4° A la conscience du sommeil, la psychologie fait correspondre la faculté d’être suggestionné ; à celle de l’état de veille, la masse des images représentant la réalité. Elle établit que notre vie psychique consciente repose sur un substratum de nature hallucinatoire, où trouvent place des images depuis longtemps oubliées. De la sorte, les degrés inférieurs de la conscience deviennent la source de nos idées les plus générales, tandis que la conscience supérieure est le support du travail et des efforts psychiques réglés sur le monde extérieur.

5° Pour la médecine enfin, la théorie de la conscience inférieure ouvre une voie nouvelle pour le traitement psychique des maladies nerveuses et mentales.

 

Peut-être ma courte étude aura-t-elle prouvé, comme les travaux plus considérables d’auteurs récents, que l’hypnotisme, uni aux [p. 151] autres moyens d’investigation, peut contribuer largement aux progrès de la psychologie.
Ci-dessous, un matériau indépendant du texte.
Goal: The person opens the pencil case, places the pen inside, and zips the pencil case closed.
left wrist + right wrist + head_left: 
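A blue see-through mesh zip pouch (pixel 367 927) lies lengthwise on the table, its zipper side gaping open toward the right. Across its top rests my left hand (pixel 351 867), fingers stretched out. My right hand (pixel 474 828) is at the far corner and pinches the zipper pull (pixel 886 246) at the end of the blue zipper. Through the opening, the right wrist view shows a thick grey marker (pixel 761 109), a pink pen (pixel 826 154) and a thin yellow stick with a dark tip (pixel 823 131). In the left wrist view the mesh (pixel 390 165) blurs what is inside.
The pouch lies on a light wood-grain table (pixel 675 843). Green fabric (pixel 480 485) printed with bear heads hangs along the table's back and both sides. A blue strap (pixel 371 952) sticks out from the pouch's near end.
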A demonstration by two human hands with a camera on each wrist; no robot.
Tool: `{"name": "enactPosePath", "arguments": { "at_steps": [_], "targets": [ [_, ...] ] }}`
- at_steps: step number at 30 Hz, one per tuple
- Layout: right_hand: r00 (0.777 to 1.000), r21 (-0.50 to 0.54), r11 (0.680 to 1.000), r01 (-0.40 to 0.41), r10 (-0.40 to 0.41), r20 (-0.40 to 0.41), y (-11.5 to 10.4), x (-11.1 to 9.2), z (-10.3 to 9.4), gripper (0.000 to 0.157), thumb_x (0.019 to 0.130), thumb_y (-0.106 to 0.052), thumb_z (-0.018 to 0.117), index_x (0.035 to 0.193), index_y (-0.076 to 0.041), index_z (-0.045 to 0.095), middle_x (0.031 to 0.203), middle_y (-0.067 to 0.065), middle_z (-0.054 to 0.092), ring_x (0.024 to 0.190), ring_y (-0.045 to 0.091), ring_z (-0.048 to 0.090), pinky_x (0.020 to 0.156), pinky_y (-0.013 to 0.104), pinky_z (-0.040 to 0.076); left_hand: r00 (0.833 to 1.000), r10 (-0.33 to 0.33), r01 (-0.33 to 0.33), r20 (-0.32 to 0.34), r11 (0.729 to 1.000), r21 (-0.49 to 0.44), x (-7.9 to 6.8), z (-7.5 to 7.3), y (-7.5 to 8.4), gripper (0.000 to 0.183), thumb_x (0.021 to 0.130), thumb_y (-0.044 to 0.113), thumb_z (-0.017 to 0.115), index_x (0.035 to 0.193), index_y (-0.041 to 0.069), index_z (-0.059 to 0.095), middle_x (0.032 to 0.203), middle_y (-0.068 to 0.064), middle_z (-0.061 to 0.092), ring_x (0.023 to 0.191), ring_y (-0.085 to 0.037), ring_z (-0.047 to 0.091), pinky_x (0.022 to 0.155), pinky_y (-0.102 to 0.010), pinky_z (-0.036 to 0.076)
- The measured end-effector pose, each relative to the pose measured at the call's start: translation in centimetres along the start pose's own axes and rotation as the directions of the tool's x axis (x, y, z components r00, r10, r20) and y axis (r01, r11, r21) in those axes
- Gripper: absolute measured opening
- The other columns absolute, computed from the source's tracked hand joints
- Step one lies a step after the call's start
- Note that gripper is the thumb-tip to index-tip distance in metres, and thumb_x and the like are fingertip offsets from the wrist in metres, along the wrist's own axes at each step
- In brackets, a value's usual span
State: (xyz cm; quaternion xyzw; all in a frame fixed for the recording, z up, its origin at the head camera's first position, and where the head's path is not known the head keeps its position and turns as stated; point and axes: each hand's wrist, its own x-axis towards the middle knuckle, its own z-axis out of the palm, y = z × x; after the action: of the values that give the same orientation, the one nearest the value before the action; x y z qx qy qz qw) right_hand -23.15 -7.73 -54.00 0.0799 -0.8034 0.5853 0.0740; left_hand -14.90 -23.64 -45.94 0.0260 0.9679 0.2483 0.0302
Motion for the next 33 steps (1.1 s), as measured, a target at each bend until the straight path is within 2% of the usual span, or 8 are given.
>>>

Des expériences hypnotiques nous aideront à pénétrer maint mystère de la nature humaine, qui nous était resté fermé jusqu’à présent. Mais, d’un autre côté, nous ne comprendrons la nature et la valeur de l’hypnose qu’après des études approfondies de psychologie expérimentale. — C’est donc dans cette direction que doivent dès aujourd’hui converger les travaux des chercheurs. Ce ne sont ni des compilations historiques, ni des observations de faits, analogues à celles qui remplissent malheureusement les trois quarts de notre littérature actuelle, qui peuvent faire faire des progrès à la question de l’hypnotisme.

Il est fastidieux à la longue d’entendre toujours répéter l’histoire du magnétisme animal, et il ne sert à rien à la science de rapporter des résultats thérapeutiques ou des observations sans lien. Seule l’étude systématique de quelques questions bien limitées concernant l’hypnotisme, et leur mise en valeur pour l’établissement d’une théorie, pourront apporter un progrès réel dans notre science.

Lorsque des psychologues possédant une instruction à la fois médicale et philosophique se seront occupés de ces problèmes, alors seulement la médecine pourra tirer parti de l’hypnotisme, dont elle connaîtra les effets thérapeutiques ; il en a été de même pour l’électricité, qui n’a pu être employée dans l’art de guérir qu’après les travaux théoriques des physiciens.

 

NOTE

(*) Travail lu au nom de M. M. Dessoir, par M. Ch. Richet.